### REQUIRED ACTION
What is needed is a verbatim copy of each record below.

[MATERIAL PROVIDED Boundary: Start]

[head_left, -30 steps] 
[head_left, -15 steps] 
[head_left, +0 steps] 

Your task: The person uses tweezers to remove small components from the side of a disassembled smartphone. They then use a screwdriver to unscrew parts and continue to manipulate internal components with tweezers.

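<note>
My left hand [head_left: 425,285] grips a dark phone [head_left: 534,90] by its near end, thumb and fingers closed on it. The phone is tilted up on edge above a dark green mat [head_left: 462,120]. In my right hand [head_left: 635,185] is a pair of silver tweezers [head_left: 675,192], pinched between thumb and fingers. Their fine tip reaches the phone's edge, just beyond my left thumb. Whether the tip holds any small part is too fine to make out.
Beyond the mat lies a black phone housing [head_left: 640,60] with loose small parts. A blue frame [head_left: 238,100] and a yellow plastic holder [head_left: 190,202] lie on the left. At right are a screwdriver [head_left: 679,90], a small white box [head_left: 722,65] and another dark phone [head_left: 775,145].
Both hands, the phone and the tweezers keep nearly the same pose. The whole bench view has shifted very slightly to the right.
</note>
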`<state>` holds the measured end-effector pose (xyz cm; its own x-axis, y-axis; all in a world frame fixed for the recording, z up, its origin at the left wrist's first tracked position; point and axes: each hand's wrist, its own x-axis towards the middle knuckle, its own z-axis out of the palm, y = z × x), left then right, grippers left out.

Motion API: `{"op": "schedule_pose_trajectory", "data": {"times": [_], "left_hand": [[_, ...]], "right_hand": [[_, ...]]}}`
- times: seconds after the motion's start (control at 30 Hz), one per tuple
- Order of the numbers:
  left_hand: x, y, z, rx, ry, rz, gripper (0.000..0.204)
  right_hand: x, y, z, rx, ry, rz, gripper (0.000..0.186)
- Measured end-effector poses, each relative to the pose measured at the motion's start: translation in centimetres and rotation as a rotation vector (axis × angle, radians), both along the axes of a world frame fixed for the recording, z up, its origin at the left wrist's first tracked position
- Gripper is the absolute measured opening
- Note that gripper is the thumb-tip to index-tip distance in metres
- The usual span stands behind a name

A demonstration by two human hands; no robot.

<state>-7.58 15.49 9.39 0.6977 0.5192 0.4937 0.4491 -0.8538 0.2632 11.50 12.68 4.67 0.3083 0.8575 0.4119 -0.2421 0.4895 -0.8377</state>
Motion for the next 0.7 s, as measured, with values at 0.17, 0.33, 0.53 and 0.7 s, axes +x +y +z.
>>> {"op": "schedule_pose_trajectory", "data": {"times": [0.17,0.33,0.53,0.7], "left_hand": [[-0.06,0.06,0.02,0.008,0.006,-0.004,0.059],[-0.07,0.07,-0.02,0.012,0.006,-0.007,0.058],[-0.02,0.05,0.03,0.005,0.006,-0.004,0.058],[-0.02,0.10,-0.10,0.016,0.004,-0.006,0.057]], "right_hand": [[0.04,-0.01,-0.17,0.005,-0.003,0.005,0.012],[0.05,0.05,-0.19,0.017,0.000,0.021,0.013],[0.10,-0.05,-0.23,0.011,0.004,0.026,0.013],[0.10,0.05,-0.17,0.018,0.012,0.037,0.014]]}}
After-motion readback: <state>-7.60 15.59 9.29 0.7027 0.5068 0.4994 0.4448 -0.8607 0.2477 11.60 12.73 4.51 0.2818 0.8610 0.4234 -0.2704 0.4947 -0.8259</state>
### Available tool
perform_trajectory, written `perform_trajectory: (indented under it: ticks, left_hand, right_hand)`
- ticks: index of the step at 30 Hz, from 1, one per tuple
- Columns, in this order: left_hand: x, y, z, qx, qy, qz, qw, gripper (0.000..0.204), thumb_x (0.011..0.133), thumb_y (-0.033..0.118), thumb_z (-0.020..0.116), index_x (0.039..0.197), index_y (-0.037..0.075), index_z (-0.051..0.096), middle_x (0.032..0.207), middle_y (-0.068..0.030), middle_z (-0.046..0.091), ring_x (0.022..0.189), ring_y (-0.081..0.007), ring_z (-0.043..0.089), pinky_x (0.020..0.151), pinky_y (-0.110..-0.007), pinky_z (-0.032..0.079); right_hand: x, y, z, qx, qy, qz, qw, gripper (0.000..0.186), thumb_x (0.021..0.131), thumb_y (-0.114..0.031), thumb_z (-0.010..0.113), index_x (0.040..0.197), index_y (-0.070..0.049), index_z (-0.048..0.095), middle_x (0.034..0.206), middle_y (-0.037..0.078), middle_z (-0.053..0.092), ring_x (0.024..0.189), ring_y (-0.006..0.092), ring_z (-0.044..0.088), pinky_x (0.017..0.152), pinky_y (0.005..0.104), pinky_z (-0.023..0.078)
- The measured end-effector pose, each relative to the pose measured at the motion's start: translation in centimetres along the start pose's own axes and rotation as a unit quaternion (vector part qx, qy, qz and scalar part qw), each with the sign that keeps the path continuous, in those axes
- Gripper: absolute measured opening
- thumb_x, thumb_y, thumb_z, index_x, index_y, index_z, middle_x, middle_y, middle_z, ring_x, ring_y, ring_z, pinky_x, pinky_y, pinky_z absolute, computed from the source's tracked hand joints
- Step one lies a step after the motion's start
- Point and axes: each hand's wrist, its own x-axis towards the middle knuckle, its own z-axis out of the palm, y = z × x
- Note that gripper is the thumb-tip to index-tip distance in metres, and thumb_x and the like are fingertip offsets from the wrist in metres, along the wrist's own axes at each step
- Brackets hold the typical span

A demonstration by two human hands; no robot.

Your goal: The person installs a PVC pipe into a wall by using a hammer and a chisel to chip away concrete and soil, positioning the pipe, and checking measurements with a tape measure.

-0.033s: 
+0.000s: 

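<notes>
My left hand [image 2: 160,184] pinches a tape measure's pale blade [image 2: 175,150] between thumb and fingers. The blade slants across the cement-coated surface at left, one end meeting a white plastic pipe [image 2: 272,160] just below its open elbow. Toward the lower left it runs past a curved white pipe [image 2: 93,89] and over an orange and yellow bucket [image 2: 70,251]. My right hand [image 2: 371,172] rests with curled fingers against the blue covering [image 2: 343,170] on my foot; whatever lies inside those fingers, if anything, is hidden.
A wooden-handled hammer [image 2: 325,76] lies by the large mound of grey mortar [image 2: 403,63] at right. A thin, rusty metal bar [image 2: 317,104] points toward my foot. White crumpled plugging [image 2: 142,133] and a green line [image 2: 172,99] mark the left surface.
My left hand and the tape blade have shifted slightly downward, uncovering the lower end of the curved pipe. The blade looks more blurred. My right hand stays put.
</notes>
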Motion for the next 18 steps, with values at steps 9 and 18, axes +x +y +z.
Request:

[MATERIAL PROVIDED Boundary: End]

### SOLUTION FOR THIS TASK
[head_left, -30 steps] 
[head_left, -15 steps] 
[head_left, +0 steps] 

Your task: The person uses tweezers to remove small components from the side of a disassembled smartphone. They then use a screwdriver to unscrew parts and continue to manipulate internal components with tweezers.

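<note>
My left hand [head_left: 425,285] grips a dark phone [head_left: 534,90] by its near end, thumb and fingers closed on it. The phone is tilted up on edge above a dark green mat [head_left: 462,120]. In my right hand [head_left: 635,185] is a pair of silver tweezers [head_left: 675,192], pinched between thumb and fingers. Their fine tip reaches the phone's edge, just beyond my left thumb. Whether the tip holds any small part is too fine to make out.
Beyond the mat lies a black phone housing [head_left: 640,60] with loose small parts. A blue frame [head_left: 238,100] and a yellow plastic holder [head_left: 190,202] lie on the left. At right are a screwdriver [head_left: 679,90], a small white box [head_left: 722,65] and another dark phone [head_left: 775,145].
Both hands, the phone and the tweezers keep nearly the same pose. The whole bench view has shifted very slightly to the right.
</note>
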`<state>` holds the measured end-effector pose (xyz cm; its own x-axis, y-axis; all in a world frame fixed for the recording, z up, its origin at the left wrist's first tracked position; point and axes: each hand's wrist, its own x-axis towards the middle knuckle, its own z-axis out of the palm, y = z × x), left then right, grippers left out.

Motion API: `{"op": "schedule_pose_trajectory", "data": {"times": [_], "left_hand": [[_, ...]], "right_hand": [[_, ...]]}}`
- times: seconds after the motion's start (control at 30 Hz), one per tuple
- Order of the numbers:
  left_hand: x, y, z, rx, ry, rz, gripper (0.000..0.204)
  right_hand: x, y, z, rx, ry, rz, gripper (0.000..0.186)
- Measured end-effector poses, each relative to the pose measured at the motion's start: translation in centimetres and rotation as a rotation vector (axis × angle, radians), both along the axes of a world frame fixed for the recording, z up, its origin at the left wrist's first tracked position
- Gripper is the absolute measured opening
- Note that gripper is the thumb-tip to index-tip distance in metres
- The usual span stands behind a name

A demonstration by two human hands; no robot.

<state>-7.58 15.49 9.39 0.6977 0.5192 0.4937 0.4491 -0.8538 0.2632 11.50 12.68 4.67 0.3083 0.8575 0.4119 -0.2421 0.4895 -0.8377</state>
Motion for the next 0.7 s, as measured, with values at 0.17, 0.33, 0.53 and 0.7 s, axes +x +y +z.
>>> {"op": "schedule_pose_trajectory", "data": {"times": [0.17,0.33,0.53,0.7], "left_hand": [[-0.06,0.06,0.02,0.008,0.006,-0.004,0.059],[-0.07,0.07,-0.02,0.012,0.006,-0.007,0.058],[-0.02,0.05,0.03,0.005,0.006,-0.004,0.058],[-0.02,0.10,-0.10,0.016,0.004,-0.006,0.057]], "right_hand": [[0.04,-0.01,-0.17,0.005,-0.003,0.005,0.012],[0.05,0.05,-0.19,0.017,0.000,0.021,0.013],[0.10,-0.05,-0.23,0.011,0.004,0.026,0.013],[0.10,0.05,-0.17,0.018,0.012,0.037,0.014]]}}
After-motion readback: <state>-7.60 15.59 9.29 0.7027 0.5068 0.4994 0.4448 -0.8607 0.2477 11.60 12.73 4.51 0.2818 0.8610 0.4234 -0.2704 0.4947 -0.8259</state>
### Available tool
perform_trajectory, written `perform_trajectory: (indented under it: ticks, left_hand, right_hand)`
- ticks: index of the step at 30 Hz, from 1, one per tuple
- Columns, in this order: left_hand: x, y, z, qx, qy, qz, qw, gripper (0.000..0.204), thumb_x (0.011..0.133), thumb_y (-0.033..0.118), thumb_z (-0.020..0.116), index_x (0.039..0.197), index_y (-0.037..0.075), index_z (-0.051..0.096), middle_x (0.032..0.207), middle_y (-0.068..0.030), middle_z (-0.046..0.091), ring_x (0.022..0.189), ring_y (-0.081..0.007), ring_z (-0.043..0.089), pinky_x (0.020..0.151), pinky_y (-0.110..-0.007), pinky_z (-0.032..0.079); right_hand: x, y, z, qx, qy, qz, qw, gripper (0.000..0.186), thumb_x (0.021..0.131), thumb_y (-0.114..0.031), thumb_z (-0.010..0.113), index_x (0.040..0.197), index_y (-0.070..0.049), index_z (-0.048..0.095), middle_x (0.034..0.206), middle_y (-0.037..0.078), middle_z (-0.053..0.092), ring_x (0.024..0.189), ring_y (-0.006..0.092), ring_z (-0.044..0.088), pinky_x (0.017..0.152), pinky_y (0.005..0.104), pinky_z (-0.023..0.078)
- The measured end-effector pose, each relative to the pose measured at the motion's start: translation in centimetres along the start pose's own axes and rotation as a unit quaternion (vector part qx, qy, qz and scalar part qw), each with the sign that keeps the path continuous, in those axes
- Gripper: absolute measured opening
- thumb_x, thumb_y, thumb_z, index_x, index_y, index_z, middle_x, middle_y, middle_z, ring_x, ring_y, ring_z, pinky_x, pinky_y, pinky_z absolute, computed from the source's tracked hand joints
- Step one lies a step after the motion's start
- Point and axes: each hand's wrist, its own x-axis towards the middle knuckle, its own z-axis out of the palm, y = z × x
- Note that gripper is the thumb-tip to index-tip distance in metres, and thumb_x and the like are fingertip offsets from the wrist in metres, along the wrist's own axes at each step
- Brackets hold the typical span

A demonstration by two human hands; no robot.

Your goal: The person installs a PVC pipe into a wall by using a hammer and a chisel to chip away concrete and soil, positioning the pipe, and checking measurements with a tape measure.

-0.033s: 
+0.000s: 

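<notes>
My left hand [image 2: 160,184] pinches a tape measure's pale blade [image 2: 175,150] between thumb and fingers. The blade slants across the cement-coated surface at left, one end meeting a white plastic pipe [image 2: 272,160] just below its open elbow. Toward the lower left it runs past a curved white pipe [image 2: 93,89] and over an orange and yellow bucket [image 2: 70,251]. My right hand [image 2: 371,172] rests with curled fingers against the blue covering [image 2: 343,170] on my foot; whatever lies inside those fingers, if anything, is hidden.
A wooden-handled hammer [image 2: 325,76] lies by the large mound of grey mortar [image 2: 403,63] at right. A thin, rusty metal bar [image 2: 317,104] points toward my foot. White crumpled plugging [image 2: 142,133] and a green line [image 2: 172,99] mark the left surface.
My left hand and the tape blade have shifted slightly downward, uncovering the lower end of the curved pipe. The blade looks more blurred. My right hand stays put.
</notes>
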Motion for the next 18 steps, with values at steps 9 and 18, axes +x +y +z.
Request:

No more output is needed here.